ACTIVITY: Read the lines below and count those that have the word "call". Respond with the number only.

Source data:
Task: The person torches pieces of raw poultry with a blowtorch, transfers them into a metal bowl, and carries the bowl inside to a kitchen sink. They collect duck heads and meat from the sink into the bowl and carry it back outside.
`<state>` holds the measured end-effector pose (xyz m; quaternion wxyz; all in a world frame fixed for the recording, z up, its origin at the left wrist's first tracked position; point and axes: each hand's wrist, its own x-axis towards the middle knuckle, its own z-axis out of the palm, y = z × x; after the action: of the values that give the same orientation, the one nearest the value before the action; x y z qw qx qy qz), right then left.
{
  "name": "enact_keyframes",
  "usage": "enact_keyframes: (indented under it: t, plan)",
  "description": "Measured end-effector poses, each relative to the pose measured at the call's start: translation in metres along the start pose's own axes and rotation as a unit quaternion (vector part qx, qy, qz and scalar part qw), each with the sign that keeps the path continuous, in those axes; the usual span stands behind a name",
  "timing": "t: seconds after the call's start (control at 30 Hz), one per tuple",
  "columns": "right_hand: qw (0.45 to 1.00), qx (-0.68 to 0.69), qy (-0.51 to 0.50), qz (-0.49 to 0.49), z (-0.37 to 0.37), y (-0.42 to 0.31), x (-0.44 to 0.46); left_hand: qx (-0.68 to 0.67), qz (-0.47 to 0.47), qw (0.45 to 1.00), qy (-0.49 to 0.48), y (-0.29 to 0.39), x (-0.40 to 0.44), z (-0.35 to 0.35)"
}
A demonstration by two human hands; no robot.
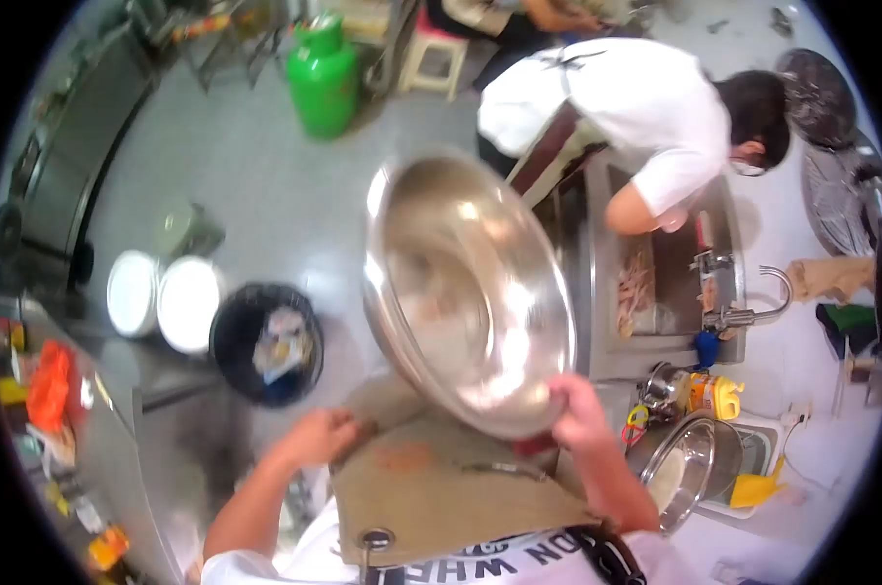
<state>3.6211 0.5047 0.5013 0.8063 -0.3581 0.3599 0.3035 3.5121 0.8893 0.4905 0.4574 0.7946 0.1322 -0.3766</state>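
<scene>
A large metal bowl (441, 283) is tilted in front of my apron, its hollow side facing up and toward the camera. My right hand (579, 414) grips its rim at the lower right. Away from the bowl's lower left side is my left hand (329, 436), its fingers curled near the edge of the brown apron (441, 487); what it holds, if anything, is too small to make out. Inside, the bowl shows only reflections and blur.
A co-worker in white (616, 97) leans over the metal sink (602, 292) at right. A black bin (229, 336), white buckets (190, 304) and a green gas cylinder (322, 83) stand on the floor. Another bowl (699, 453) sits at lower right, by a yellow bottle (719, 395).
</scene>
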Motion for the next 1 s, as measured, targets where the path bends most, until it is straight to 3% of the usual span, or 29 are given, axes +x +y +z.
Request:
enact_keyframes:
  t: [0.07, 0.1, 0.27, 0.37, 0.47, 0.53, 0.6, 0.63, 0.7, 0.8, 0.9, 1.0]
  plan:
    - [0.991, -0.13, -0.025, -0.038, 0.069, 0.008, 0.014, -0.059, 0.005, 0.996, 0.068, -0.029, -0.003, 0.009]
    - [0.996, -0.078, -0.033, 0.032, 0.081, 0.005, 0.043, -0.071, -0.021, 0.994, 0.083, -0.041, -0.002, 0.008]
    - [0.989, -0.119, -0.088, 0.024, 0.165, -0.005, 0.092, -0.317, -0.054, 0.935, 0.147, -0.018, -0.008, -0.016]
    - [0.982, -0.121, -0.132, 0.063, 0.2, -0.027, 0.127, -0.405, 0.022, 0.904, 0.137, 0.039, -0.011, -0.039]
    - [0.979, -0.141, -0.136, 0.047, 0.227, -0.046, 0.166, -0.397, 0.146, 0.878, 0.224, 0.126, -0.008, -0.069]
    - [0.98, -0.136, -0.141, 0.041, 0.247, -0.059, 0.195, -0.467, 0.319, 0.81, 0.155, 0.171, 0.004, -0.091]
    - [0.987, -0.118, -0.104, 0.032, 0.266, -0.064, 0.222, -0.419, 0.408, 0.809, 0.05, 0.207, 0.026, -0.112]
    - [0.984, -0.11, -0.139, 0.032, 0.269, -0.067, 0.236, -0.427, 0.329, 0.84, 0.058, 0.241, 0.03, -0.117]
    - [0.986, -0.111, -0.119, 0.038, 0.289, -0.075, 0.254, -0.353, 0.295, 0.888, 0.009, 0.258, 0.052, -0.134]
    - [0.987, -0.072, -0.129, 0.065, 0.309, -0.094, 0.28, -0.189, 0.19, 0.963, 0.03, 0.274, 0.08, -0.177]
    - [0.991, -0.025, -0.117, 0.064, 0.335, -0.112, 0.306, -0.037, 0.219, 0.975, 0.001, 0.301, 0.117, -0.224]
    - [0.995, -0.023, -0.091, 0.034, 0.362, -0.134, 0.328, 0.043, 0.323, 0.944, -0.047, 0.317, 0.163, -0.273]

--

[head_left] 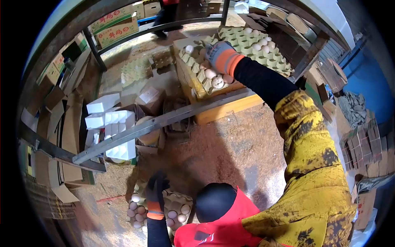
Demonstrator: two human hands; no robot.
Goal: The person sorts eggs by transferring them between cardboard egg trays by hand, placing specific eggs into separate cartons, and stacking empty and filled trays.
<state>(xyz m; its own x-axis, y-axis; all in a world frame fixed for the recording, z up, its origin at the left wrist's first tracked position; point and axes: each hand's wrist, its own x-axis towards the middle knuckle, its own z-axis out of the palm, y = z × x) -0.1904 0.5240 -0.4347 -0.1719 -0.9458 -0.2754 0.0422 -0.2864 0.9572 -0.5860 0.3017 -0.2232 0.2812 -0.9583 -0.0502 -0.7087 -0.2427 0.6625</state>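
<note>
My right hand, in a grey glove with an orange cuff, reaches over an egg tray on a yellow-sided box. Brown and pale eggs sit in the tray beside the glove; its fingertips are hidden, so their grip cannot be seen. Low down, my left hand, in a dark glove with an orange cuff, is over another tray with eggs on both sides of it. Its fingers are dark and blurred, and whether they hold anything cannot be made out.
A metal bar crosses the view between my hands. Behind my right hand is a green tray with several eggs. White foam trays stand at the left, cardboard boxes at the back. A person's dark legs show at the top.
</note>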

RESPONSE AREA: 2